### Exercise requirements
With the images removed, write out each record exactly as given.
.....
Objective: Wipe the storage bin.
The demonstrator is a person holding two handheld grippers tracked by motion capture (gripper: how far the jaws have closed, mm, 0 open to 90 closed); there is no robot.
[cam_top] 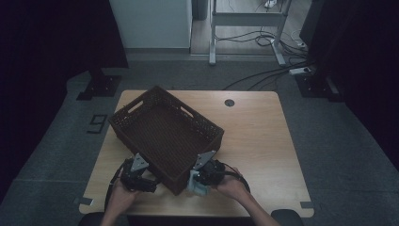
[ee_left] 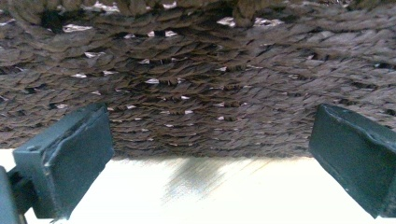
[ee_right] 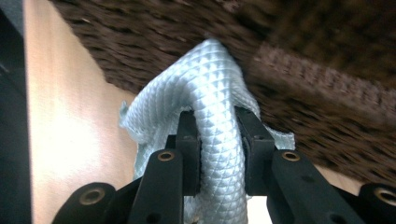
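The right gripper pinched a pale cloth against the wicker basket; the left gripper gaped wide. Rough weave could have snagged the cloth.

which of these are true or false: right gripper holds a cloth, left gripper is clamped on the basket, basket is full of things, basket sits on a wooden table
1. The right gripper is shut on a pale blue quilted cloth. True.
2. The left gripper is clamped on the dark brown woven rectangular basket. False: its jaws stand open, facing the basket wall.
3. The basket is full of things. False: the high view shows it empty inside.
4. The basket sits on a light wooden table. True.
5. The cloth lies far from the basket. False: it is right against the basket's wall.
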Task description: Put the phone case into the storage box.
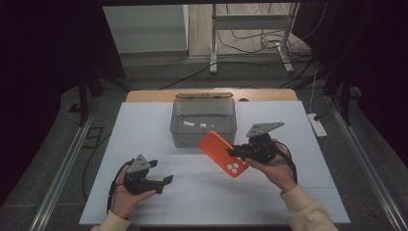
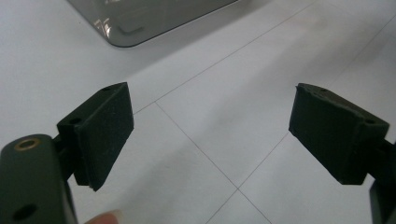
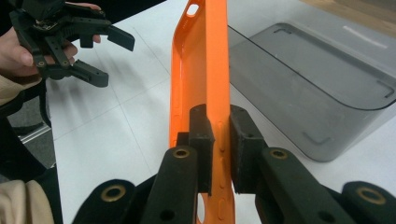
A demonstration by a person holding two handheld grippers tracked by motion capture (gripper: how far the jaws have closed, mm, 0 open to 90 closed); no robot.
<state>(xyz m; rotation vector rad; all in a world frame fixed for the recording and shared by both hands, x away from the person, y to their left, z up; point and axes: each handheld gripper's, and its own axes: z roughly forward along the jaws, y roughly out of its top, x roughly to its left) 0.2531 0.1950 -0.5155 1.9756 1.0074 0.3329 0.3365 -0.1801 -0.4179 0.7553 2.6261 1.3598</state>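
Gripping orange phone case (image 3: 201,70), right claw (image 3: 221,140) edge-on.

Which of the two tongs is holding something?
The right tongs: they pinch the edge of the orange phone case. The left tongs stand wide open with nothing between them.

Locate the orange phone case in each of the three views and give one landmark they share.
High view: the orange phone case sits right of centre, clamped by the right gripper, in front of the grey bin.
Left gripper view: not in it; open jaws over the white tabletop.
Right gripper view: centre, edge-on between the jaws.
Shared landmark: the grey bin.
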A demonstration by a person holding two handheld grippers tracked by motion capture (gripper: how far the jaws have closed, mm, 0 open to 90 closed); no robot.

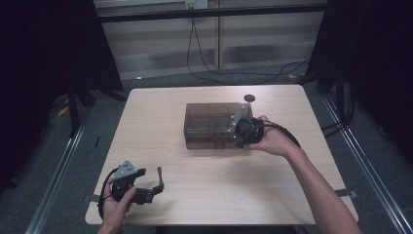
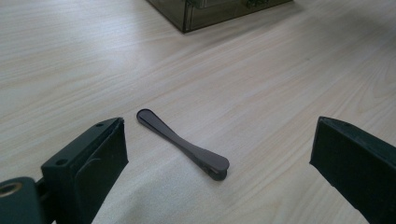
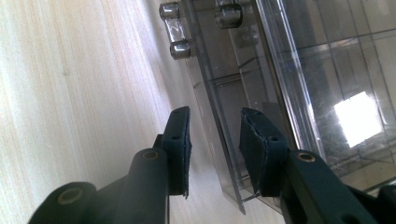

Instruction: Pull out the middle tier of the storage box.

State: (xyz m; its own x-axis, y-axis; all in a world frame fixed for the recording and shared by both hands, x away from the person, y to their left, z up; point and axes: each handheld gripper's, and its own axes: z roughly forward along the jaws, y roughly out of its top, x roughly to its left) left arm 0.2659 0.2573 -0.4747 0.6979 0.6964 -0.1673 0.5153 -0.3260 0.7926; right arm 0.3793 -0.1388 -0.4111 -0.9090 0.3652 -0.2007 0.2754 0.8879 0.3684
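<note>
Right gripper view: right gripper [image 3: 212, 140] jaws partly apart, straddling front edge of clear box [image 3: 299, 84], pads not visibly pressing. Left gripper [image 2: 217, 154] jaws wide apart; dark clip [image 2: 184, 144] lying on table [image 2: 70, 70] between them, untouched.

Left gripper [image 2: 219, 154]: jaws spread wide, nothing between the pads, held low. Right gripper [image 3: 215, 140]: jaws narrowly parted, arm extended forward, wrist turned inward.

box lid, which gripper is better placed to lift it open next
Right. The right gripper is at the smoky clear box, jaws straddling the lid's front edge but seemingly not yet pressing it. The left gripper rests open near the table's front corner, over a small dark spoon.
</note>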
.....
### Exercise response
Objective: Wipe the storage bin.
The demonstrator is a person holding two handheld grippers tracked by motion capture (gripper: how far the jaws have closed, mm, 0 open to 90 closed); there is no robot.
[cam_top] 
[ee_left] 
[ee_right] 
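The right gripper pinched a pale cloth against the wicker basket; the left gripper gaped wide. Rough weave could have snagged the cloth.

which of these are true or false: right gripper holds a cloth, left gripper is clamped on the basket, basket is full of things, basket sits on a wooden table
1. The right gripper is shut on a pale blue quilted cloth. True.
2. The left gripper is clamped on the dark brown woven rectangular basket. False: its jaws stand open, facing the basket wall.
3. The basket is full of things. False: the high view shows it empty inside.
4. The basket sits on a light wooden table. True.
5. The cloth lies far from the basket. False: it is right against the basket's wall.
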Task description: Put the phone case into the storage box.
A demonstration by a person holding two handheld grippers tracked by motion capture (gripper: how far the jaws have closed, mm, 0 open to 90 closed); no robot.
<state>(xyz m; rotation vector rad; all in a world frame fixed for the recording and shared by both hands, x away from the person, y to their left, z up; point and axes: each handheld gripper's, and its own axes: z roughly forward along the jaws, y roughly out of its top, x roughly to its left) 0.2531 0.1950 -0.5155 1.9756 1.0074 0.3329 0.3365 -0.1801 -0.4179 0.7553 2.6261 1.3598</state>
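Gripping orange phone case (image 3: 201,70), right claw (image 3: 221,140) edge-on.

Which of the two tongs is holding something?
The right tongs: they pinch the edge of the orange phone case. The left tongs stand wide open with nothing between them.

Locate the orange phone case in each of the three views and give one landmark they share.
High view: the orange phone case sits right of centre, clamped by the right gripper, in front of the grey bin.
Left gripper view: not in it; open jaws over the white tabletop.
Right gripper view: centre, edge-on between the jaws.
Shared landmark: the grey bin.
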A demonstration by a person holding two handheld grippers tracked by motion capture (gripper: how far the jaws have closed, mm, 0 open to 90 closed); no robot.


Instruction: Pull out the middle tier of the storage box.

State: (xyz m; its own x-axis, y-axis; all in a world frame fixed for the recording and shared by both hands, x away from the person, y to their left, z up; point and axes: each handheld gripper's, and its own axes: z roughly forward along the jaws, y roughly out of its top, x roughly to its left) left arm 0.2659 0.2573 -0.4747 0.6979 0.6964 -0.1673 0.5153 -0.3260 0.7926; right arm 0.3793 -0.1388 -0.4111 -0.9090 0.3652 -0.2007 0.2754 0.8879 0.3684
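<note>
Right gripper view: right gripper [image 3: 212, 140] jaws partly apart, straddling front edge of clear box [image 3: 299, 84], pads not visibly pressing. Left gripper [image 2: 217, 154] jaws wide apart; dark clip [image 2: 184, 144] lying on table [image 2: 70, 70] between them, untouched.

Left gripper [image 2: 219, 154]: jaws spread wide, nothing between the pads, held low. Right gripper [image 3: 215, 140]: jaws narrowly parted, arm extended forward, wrist turned inward.

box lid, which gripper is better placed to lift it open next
Right. The right gripper is at the smoky clear box, jaws straddling the lid's front edge but seemingly not yet pressing it. The left gripper rests open near the table's front corner, over a small dark spoon.
</note>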

The answer has been fully stated.